At present, researchers have proposed some effective music recommendation algorithms. According to the degree of these algorithms referring to user behavior, we divide these algorithms into three categories [12]: music recommendation based on user’s long-term behavior, music recommendation based on user’s real-time behavior, and music recommendation based on user’s med-term behavior [13]. Among them, music recommendation based on user’s midterm behavior has attracted more and more attention because it considers the influence of context on user’s behavior [14]. In addition, this paper believes that the future behavior of users is related to their long-term behavior, medium-term behavior, and immediate behavior, but there is no work to consider the influence and effect of these three aspects. For example, users may like rock music for a long time, but most of the music on demand recently is lyric music. Therefore, we need to comprehensively consider the long-term, short-term, and medium-term behavior of users and take into account the user behavior of multiple time dimensions.
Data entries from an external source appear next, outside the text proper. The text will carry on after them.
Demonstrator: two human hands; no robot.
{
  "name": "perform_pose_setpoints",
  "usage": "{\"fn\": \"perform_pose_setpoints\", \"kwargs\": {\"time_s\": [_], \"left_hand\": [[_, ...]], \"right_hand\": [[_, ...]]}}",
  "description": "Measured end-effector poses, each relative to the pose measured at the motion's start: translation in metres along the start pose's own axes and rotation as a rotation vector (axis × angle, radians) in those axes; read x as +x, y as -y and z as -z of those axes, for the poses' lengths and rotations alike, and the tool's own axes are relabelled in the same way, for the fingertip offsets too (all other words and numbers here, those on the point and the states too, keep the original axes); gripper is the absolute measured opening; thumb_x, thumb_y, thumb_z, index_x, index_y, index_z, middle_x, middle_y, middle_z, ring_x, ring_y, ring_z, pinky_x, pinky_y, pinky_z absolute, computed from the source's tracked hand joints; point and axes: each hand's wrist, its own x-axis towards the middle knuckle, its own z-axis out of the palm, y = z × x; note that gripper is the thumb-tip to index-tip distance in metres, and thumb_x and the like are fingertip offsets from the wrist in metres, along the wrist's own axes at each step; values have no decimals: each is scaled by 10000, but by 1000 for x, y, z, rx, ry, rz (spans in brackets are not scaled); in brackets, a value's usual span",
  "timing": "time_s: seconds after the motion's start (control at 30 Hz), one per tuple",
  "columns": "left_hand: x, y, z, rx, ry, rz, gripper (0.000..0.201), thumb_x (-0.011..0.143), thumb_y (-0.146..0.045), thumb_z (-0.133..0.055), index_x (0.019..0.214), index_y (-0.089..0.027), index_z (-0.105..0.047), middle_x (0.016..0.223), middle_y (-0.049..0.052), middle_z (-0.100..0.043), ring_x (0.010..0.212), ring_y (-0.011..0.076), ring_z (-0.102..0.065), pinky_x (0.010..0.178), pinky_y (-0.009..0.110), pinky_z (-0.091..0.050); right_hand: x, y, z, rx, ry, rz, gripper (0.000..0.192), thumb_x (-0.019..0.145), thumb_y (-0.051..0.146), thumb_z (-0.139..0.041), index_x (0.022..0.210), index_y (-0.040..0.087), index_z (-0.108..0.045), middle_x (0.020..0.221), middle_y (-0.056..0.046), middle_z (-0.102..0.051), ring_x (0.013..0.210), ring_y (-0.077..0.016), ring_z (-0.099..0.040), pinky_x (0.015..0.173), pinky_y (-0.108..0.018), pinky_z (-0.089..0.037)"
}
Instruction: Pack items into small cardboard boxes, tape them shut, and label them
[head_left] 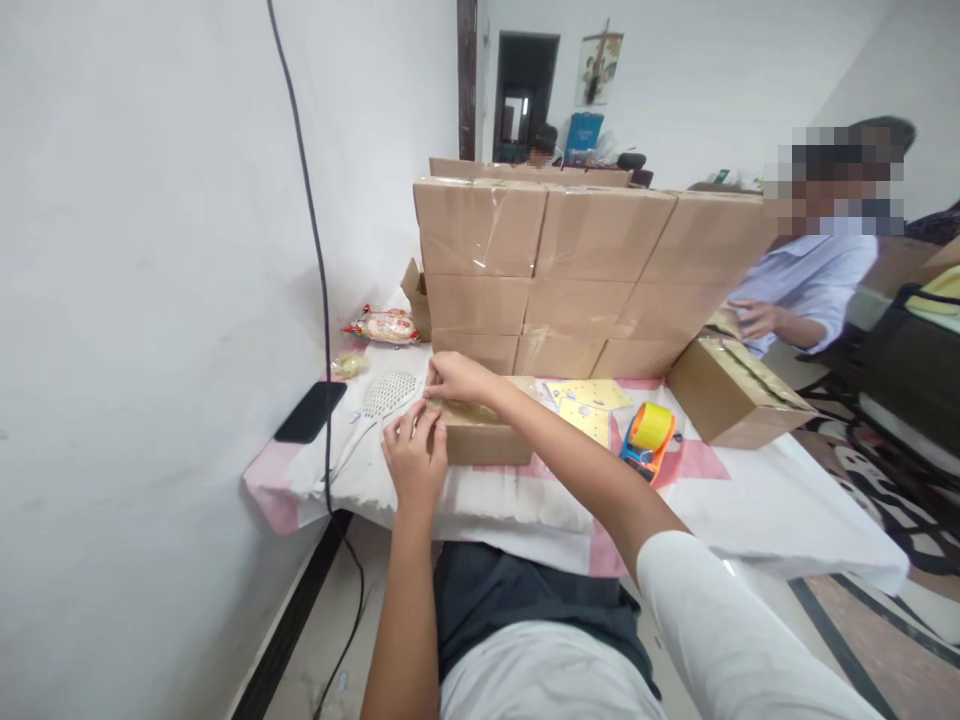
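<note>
A closed cardboard box [489,446] lies on the table in front of me, with shiny tape along its top. My right hand [459,380] reaches across to the box's left end, its fingers drawn together at the upper edge. Whatever sits between those fingertips is too small to make out. Beside the same end rests my left hand [417,455], fingers spread and slightly bent, the tips against the box's corner. Right of the box stands an orange and blue tape dispenser [646,444] with a yellow roll. Yellow printed cards [589,405] lie behind it.
Stacked, taped cardboard boxes [577,270] form a wall at the back. Another box [739,392] stands right, near a co-worker's hand [757,318]. Left are a black phone [310,412], a white perforated object [390,393], a snack packet [384,325] and a hanging black cable [311,220].
</note>
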Motion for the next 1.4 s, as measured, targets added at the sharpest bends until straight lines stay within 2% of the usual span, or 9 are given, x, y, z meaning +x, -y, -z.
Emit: {"fn": "perform_pose_setpoints", "kwargs": {"time_s": [0.1, 0.23, 0.4, 0.53, 0.63, 0.97, 1.13, 1.27, 1.4], "left_hand": [[0, -3, 1, 20, 6, 43, 286, 986, -367, -572, 1139, -231, -772, 1347, 115, -658, 1132, 307, -553, 971, 445, -430], [1, -6, 3, 10, 39, 83, 301, 988, -366, -574, 1200, -253, -755, 1353, 114, -646, 1086, 278, -584, 946, 424, -435], [0, -4, 5, 13, 44, 87, 348, 990, -359, -564, 1277, -243, -724, 1367, 118, -656, 1184, 309, -578, 994, 446, -425], [-10, 2, -5, -13, 46, 108, 439, 1010, -373, -502, 1391, -204, -640, 1371, 146, -661, 1216, 320, -576, 1048, 476, -414], [-18, 7, -17, -55, -2, 93, 494, 1027, -373, -437, 1449, -150, -564, 1373, 172, -657, 1205, 303, -597, 1076, 465, -413], [-28, 15, -30, -85, -63, 196, 634, 1003, -399, -477, 1565, -123, -374, 1538, 220, -485, 1331, 301, -537, 1092, 446, -449], [-36, 19, -36, -116, -96, 199, 694, 989, -363, -473, 1598, -85, -291, 1569, 259, -424, 1392, 307, -500, 1141, 463, -425], [-38, 21, -39, -124, -90, 204, 714, 994, -362, -461, 1614, -80, -248, 1590, 269, -386, 1426, 314, -469, 1175, 477, -397], [-41, 28, -43, -141, -84, 221, 720, 1010, -394, -447, 1625, -99, -217, 1580, 265, -397, 1439, 310, -461, 1188, 477, -383]], "right_hand": [[0, -2, 7, -105, -141, -227, 712, 761, 505, -846, 1274, 100, -563, 1149, -187, -716, 951, -263, -660, 765, -299, -451], [-29, -21, 26, -37, -305, -330, 370, 903, 486, -692, 1093, 172, -649, 1028, -119, -749, 905, -248, -669, 778, -318, -460], [-135, -99, 47, 46, -623, -576, 235, 950, 317, -562, 908, 138, -709, 921, -109, -751, 836, -204, -661, 771, -302, -453], [-222, -150, 43, -120, -423, -773, 274, 918, 202, -498, 962, 113, -754, 939, -138, -772, 816, -226, -668, 720, -317, -441], [-251, -160, 34, -157, -307, -753, 258, 887, 164, -535, 976, 143, -776, 1008, -136, -787, 875, -243, -681, 737, -319, -432], [-265, -140, 13, -276, -42, -481, 291, 960, 139, -491, 1011, 176, -775, 1066, -132, -777, 1043, -274, -634, 922, -388, -334], [-270, -123, -10, -331, 116, -494, 222, 959, 172, -531, 1019, 156, -745, 1056, -156, -757, 1049, -303, -626, 914, -398, -337], [-262, -126, -15, -327, 89, -538, 268, 952, 127, -495, 1096, 152, -721, 1107, -158, -746, 1051, -292, -644, 897, -385, -374], [-242, -150, -2, -272, -14, -608, 307, 952, 137, -490, 1145, 161, -727, 1156, -158, -744, 1080, -293, -660, 881, -367, -427]]}}
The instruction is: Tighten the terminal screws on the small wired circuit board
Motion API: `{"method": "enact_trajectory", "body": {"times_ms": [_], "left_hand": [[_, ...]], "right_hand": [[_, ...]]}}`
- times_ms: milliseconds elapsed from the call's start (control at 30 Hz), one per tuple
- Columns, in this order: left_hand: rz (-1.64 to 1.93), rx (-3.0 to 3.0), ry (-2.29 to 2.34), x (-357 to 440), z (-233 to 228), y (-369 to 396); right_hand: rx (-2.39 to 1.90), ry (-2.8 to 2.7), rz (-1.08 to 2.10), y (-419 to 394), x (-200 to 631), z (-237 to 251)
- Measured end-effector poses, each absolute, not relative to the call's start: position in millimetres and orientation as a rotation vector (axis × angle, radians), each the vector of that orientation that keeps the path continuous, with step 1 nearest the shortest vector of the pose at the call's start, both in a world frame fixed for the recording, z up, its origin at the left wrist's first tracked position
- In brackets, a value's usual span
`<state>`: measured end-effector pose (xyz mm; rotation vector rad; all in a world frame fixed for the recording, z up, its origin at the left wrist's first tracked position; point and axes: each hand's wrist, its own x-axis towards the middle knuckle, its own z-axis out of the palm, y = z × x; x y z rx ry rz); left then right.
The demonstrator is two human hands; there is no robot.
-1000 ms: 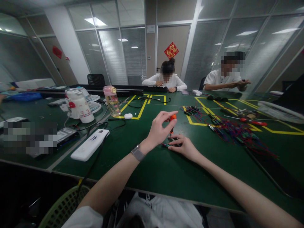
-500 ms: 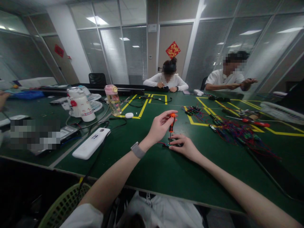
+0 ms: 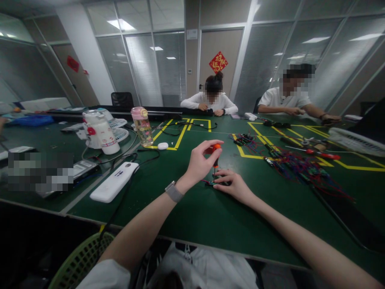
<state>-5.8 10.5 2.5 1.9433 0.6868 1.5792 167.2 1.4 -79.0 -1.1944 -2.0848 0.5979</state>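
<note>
My left hand [image 3: 202, 159], with a grey-banded watch on its wrist, is closed around the orange and black handle of a screwdriver [image 3: 216, 161]. The screwdriver stands upright, its thin shaft pointing down onto a small green circuit board [image 3: 211, 183] with red and dark wires. My right hand [image 3: 232, 184] rests on the table and pinches the board's right side between thumb and fingers. The fingers partly cover the board. Whether the tip sits in a screw is too small to tell.
A heap of wired boards [image 3: 303, 168] and a red-handled screwdriver [image 3: 323, 154] lie to the right. At left are a white power bank [image 3: 114, 182], a white bottle [image 3: 104, 134], a pink-lidded bottle [image 3: 142, 126] and an earbud case [image 3: 163, 146]. Two people sit across the table.
The fingers of my left hand have shifted around the screwdriver handle, covering more of it. The person at the right has lowered their hands towards the table.
</note>
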Motion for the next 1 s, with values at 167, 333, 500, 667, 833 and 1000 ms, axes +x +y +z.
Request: {"method": "enact_trajectory", "body": {"times_ms": [167, 333, 500, 667, 833, 1000], "left_hand": [[1.561, 2.000, 0.680, -7, 3, 11], [1.545, 1.972, 0.666, -6, 4, 9], [1.622, 2.130, 0.766, -5, 3, 6], [1.480, 2.166, 0.634, -5, 2, 7], [1.629, 2.281, 0.788, -5, 2, 5], [1.446, 2.368, 0.698, -5, 3, 0]], "right_hand": [[-1.191, -2.071, 0.592, 2, 167, -80], [-1.198, -2.078, 0.585, 2, 167, -80], [-1.189, -2.092, 0.573, 3, 168, -81], [-1.188, -2.090, 0.574, 4, 168, -82], [-1.173, -2.078, 0.588, 2, 167, -79], [-1.182, -2.082, 0.558, 1, 166, -78]]}}
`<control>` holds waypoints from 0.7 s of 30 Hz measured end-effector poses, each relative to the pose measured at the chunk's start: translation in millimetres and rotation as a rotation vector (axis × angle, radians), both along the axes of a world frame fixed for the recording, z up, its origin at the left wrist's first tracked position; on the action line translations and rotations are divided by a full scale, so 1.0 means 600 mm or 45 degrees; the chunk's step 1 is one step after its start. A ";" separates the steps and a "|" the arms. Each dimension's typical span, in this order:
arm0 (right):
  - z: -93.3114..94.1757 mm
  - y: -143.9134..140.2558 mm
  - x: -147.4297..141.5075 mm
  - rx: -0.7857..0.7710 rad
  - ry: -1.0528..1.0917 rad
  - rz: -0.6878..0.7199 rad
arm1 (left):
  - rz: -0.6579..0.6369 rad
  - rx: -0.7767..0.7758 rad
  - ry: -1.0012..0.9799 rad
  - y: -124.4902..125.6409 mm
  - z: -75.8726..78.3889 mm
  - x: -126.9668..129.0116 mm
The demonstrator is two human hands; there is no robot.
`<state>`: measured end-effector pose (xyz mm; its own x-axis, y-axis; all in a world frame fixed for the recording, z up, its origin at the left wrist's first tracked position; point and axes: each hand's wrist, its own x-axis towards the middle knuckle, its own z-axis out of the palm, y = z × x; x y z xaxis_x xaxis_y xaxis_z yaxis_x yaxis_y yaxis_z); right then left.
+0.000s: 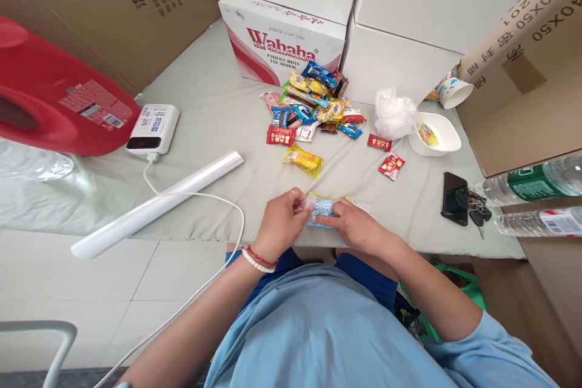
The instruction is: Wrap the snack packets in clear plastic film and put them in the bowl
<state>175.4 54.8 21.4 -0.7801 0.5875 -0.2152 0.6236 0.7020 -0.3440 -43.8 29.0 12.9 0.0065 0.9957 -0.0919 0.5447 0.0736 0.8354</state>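
Both hands pinching one blue snack packet [322, 213] at table edge, 6 o'clock: left hand [280, 224] closed on one end, right hand [354, 227] on other, opposed as if for tearing. Snack pile [313, 106] at 12, white bowl [434, 133] at 2.

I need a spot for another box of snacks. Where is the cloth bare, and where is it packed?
Bare cloth lies between the power bank, the Wahaha carton and the snack pile. A smaller patch lies between the right hand and the phone. It is crowded around the pile, the white bowl and the bottles.
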 end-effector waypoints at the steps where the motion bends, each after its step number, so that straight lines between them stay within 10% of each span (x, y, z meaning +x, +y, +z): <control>1: -0.001 0.000 -0.001 0.003 0.025 0.004 | -0.031 0.022 -0.029 -0.004 0.000 0.017; 9: 0.025 -0.012 0.061 -0.339 0.430 -0.093 | -0.326 0.421 0.372 -0.030 -0.026 0.070; 11: 0.028 -0.008 0.087 -0.418 0.505 -0.449 | -0.375 0.434 0.559 -0.037 -0.030 0.069; 15: -0.001 0.010 0.111 0.033 0.438 -1.166 | -0.438 0.429 0.907 -0.051 -0.040 0.084; 21: -0.017 -0.003 0.106 -0.023 0.295 -0.963 | -0.427 0.459 1.125 -0.066 -0.052 0.106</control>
<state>239.0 52.7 11.4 -0.1967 0.9742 -0.1105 0.8406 0.1095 -0.5304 19.6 -10.6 -18.3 0.3664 0.9243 0.1065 0.9250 -0.3742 0.0653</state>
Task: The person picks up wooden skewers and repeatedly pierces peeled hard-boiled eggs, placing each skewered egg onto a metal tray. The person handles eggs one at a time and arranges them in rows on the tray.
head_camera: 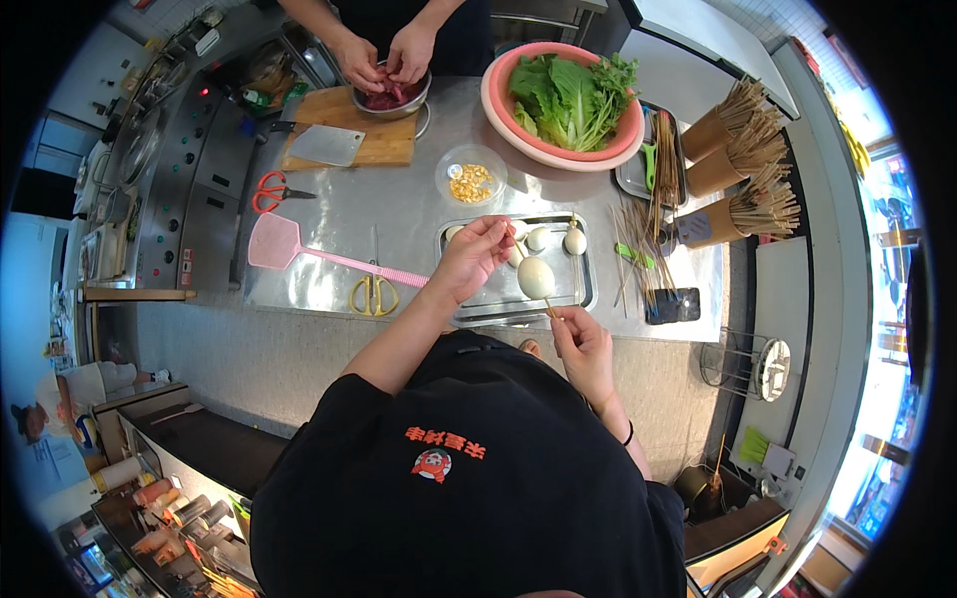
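Observation:
A peeled, pale egg (pixel 536 278) is threaded on a thin wooden skewer (pixel 551 305) in front of my body. My left hand (pixel 476 258) pinches the skewer's far end above the egg. Below the egg, my right hand (pixel 584 345) grips the near end between thumb and fingers. Beneath them lies a metal tray (pixel 486 312) with several more eggs. One egg (pixel 575 241) at its right side is on a skewer, and another egg (pixel 538 239) lies to its left. My left hand partly hides the tray's left side.
Left of the tray lie a pink fly swatter (pixel 274 241), yellow-handled scissors (pixel 374 296) and red-handled scissors (pixel 275 193). Loose skewers (pixel 628 232) and a phone (pixel 673 306) are at right. Beyond stand a yolk-coloured-pieces bowl (pixel 471 179), a greens basin (pixel 516 142), a cleaver (pixel 327 145) and a co-worker's hands (pixel 389 60).

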### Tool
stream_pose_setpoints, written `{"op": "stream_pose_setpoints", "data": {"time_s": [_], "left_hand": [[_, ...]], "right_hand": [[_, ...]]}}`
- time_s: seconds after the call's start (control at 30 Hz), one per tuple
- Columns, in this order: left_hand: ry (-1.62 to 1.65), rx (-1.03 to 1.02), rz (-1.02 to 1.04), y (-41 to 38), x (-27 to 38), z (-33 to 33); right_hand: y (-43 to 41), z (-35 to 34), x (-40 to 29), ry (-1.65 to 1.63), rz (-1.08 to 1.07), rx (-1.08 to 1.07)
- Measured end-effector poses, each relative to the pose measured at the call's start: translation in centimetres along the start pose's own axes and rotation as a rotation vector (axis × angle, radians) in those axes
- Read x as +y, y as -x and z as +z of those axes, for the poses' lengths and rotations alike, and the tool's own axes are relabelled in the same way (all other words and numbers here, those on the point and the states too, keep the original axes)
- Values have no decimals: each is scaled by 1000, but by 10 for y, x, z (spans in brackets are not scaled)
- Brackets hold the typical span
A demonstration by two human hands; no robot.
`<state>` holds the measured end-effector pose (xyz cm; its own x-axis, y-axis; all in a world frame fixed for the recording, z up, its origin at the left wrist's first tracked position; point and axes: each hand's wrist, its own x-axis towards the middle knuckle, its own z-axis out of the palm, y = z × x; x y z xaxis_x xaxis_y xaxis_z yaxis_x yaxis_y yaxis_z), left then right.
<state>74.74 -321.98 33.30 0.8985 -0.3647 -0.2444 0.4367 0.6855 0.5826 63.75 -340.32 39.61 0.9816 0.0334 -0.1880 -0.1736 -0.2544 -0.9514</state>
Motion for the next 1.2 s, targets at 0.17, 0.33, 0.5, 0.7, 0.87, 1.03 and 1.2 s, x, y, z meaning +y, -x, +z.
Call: {"op": "stream_pose_setpoints", "data": {"time_s": [0.17,0.33,0.5,0.7,0.87,1.03,1.2], "left_hand": [[27,9,10,3,3,-1],[-104,-3,133,3,8,1],[-323,-9,202,2,19,7],[-335,-69,105,2,23,15],[-197,-205,-7,-6,22,14],[-266,-215,-16,-6,21,11],[-263,-164,-18,-5,18,13]], "right_hand": [[-3,2,2,-22,-30,-10],[-3,1,2,0,-34,-8],[0,1,-1,25,-50,23],[1,2,4,5,-79,52],[3,5,14,-103,-50,49],[0,3,19,-379,49,-39],[-1,11,19,-36,-202,123]]}}
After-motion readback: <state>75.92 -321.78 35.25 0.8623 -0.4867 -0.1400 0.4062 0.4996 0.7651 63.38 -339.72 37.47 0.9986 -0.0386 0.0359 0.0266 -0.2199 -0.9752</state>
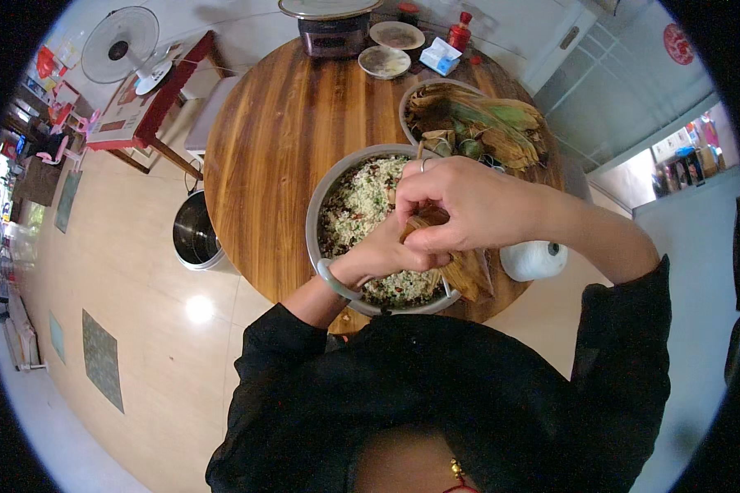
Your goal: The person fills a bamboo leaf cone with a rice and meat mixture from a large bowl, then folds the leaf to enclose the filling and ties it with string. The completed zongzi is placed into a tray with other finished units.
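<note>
Over a large metal basin [312, 231] of rice mixed with dark beans and green bits [357, 203], my two hands meet around a brown leaf wrapper [430, 217]. My left hand [379, 248], with a pale bangle at its wrist, cups the wrapper from the left and below. From above, my right hand [472, 200], wearing a ring, has its thumb and fingers curled on the wrapper's top edge. What lies inside the leaf is hidden by my fingers. More brown leaf [468, 277] extends below my hands across the basin's right rim.
At the far right of the wooden table [265, 154], a bowl [404, 117] holds long leaves [499, 117] and several tied leaf dumplings [438, 142]. A white string spool [530, 262] stands right of the basin. Two plates [385, 63] and a dark cooker [333, 37] sit at the back.
</note>
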The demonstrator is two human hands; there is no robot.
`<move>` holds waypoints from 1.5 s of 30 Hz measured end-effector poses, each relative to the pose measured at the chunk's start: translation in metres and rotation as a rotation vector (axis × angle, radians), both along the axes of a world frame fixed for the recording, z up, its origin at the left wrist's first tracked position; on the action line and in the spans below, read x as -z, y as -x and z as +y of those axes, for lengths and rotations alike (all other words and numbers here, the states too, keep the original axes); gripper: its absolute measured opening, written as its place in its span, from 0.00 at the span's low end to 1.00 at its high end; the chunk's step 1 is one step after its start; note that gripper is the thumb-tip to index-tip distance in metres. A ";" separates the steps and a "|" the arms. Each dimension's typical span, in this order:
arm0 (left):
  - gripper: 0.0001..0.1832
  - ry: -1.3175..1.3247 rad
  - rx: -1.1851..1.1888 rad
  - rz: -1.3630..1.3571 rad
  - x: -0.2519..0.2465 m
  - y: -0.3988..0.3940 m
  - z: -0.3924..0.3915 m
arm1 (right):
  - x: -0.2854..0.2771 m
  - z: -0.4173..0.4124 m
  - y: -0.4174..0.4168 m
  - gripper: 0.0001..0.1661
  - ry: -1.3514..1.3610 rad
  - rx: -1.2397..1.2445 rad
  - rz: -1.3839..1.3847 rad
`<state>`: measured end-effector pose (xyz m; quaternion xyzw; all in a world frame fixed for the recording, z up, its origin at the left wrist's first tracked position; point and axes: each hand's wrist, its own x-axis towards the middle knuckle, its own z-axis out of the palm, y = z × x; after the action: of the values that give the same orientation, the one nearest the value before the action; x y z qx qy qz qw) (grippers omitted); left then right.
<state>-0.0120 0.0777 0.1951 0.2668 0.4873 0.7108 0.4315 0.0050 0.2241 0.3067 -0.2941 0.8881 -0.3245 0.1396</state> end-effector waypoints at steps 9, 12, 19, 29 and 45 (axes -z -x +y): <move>0.30 -0.122 0.017 -0.288 0.011 0.003 -0.011 | 0.027 0.011 0.019 0.06 0.345 -0.001 0.325; 0.37 -0.388 0.023 -0.268 0.010 0.012 -0.005 | 0.008 0.038 0.020 0.17 0.126 -0.200 0.707; 0.38 -0.216 0.104 -0.312 -0.017 0.018 -0.014 | -0.004 0.045 0.004 0.25 -0.220 -0.529 0.691; 0.41 -0.224 0.177 -0.383 -0.022 0.014 -0.010 | 0.010 0.039 0.001 0.22 -0.030 -0.656 0.645; 0.39 -0.412 0.040 -0.294 0.008 0.017 0.011 | 0.040 0.040 -0.005 0.11 0.168 -0.421 0.532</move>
<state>-0.0289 0.0886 0.1869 0.2526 0.2589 0.8175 0.4482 0.0104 0.2645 0.2666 -0.5555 0.7835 -0.2724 -0.0578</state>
In order to solve the problems existing in the literature and improve the recommendation effect by using the user’s midterm behavior reasonably, this paper proposes a music recommendation method based on multidimensional time-series analysis. The theme model is used to represent songs as probability distribution composed of several hidden themes, and on this basis, the user’s behavior in the current session is represented as multidimensional time series. Through the analysis of the multidimensional time series, the method predicts the characteristics of the next song that users may listen to and selects similar songs from the music library to recommend to users. In addition, user’s future behavior is affected not only by user’s medium-term behavior but also by user’s immediate behavior and long-term behavior. However, there is no work to consider the influence of these three factors. Therefore, a comprehensive recommendation method based on users’ long-term, medium-term, and real-time behaviors is proposed to comprehensively examine the time dependence of users’ behaviors.

In section 2 of this paper, the related works about the music recommendation system is introduced. Section 3 introduces the structure of the music recommendation system; in addition, the multidimensional time-series model considering real-time behavior, midterm behavior, and long-term behavior is also introduced. Section 4 is the simulation and analysis of the experiment. Section 5 is the conclusion.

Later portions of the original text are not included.